What you should do »
Your task is to restate word for word the lines in the material below, from the one with "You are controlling" up to and including the one with "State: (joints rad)". Do not carry over the pictures.

Exercise data »
━━━━━━━━━━
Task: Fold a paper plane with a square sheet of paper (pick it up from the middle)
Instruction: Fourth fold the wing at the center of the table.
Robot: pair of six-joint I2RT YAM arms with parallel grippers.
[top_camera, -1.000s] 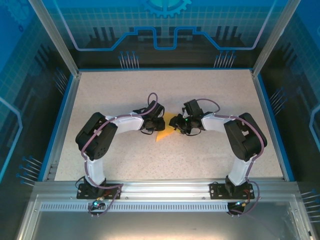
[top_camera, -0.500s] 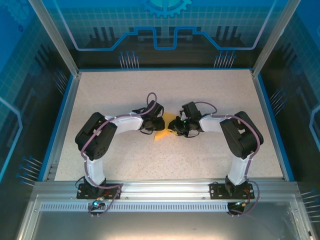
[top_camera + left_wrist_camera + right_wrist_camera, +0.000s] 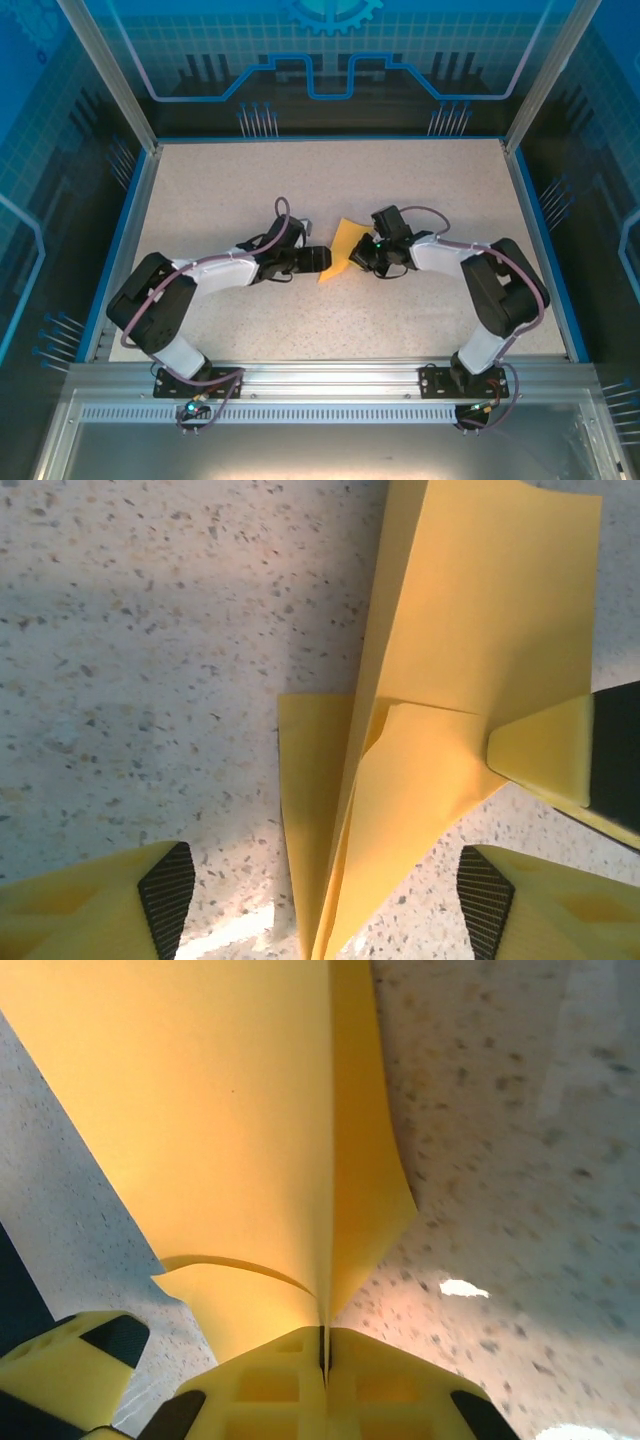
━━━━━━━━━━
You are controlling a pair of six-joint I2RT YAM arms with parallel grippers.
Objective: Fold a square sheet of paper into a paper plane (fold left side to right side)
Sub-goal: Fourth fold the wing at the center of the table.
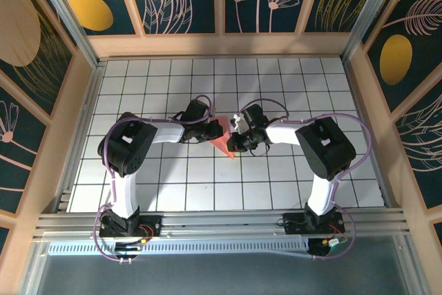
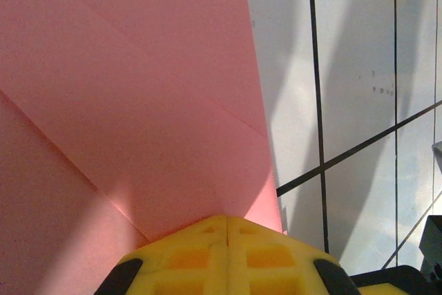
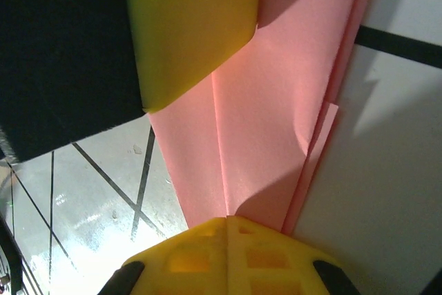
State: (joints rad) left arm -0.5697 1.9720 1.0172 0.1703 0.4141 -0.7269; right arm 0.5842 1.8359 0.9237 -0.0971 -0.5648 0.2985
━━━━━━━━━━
Completed exercise »
You are controlling a pair of six-joint I2RT YAM arms with parallel grippers.
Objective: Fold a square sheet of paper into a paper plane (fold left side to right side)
Sub-goal: Fourth fold the wing at the center of the table.
State: (joints rad) left arm -0.5697 1.9720 1.0172 0.1703 0.4141 -0.7269; right arm 0.5842 1.8359 0.9237 -0.0971 -0.5648 0.2985

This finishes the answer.